NPB Tracker - Wladdy is good at Japanese baseball
If you're wondering how Wladimir Balentien has been doing in Japan, wonder no more: he's hitting .387/.487/.885, with nine home runs 61 at bats, and 13 walks against 12 strikeouts. Maybe next year some team will find out what Wladdy can do with 500 MLB PAs.

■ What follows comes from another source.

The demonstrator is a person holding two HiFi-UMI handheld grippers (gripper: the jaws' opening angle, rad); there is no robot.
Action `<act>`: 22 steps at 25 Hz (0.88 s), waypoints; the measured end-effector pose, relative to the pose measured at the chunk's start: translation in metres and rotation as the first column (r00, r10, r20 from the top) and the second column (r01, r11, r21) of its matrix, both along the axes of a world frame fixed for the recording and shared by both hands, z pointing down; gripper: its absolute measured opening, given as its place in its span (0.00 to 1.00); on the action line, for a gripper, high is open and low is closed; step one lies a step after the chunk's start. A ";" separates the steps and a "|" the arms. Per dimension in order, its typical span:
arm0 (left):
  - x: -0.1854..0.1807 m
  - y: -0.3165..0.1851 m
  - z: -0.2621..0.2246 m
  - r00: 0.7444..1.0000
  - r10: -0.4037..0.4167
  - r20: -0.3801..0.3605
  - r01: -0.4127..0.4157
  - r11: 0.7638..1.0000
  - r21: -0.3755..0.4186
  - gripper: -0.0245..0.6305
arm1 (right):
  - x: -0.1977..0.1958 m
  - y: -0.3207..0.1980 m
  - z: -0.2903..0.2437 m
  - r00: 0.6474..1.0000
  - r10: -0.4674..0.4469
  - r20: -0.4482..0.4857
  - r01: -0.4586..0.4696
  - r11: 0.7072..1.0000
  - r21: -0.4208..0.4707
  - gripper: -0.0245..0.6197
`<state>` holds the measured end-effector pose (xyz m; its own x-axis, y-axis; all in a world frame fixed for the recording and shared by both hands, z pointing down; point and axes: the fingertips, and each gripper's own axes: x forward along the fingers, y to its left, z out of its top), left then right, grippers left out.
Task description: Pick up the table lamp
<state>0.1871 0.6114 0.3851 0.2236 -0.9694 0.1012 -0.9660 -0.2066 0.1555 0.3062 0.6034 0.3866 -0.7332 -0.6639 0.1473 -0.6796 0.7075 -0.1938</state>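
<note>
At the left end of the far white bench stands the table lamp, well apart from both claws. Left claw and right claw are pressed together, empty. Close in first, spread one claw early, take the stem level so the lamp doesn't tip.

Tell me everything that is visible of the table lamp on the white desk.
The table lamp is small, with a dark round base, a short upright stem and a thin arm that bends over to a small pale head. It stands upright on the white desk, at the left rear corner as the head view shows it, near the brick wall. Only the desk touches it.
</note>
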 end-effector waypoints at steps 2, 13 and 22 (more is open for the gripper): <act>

ESPN - Arthur Rhodes is old, still kicking in Texas
Jim Caple profiles Rhodes and the other aging southpaw in Texas' bullpen, Darren Oliver. The two refer to themselves as "Grumpy Old Men," though there is some debate over who is grumpier. [CJ] Wilson said he can definitely picture both guys sitting on their front porches and yelling at the neighborhood kids to get off the lawn, but he selects Rhodes as the grumpier of the two. "He's got a little more grumpy swag. He's got tattoos. And he's a year older. I think he's just got a little more grumpy experience." Beyond the geriatric jokes, Rhodes has been his old self in Texas this year with the noteable exception of giving up a few more HRs, inflating his ERA to 4.50.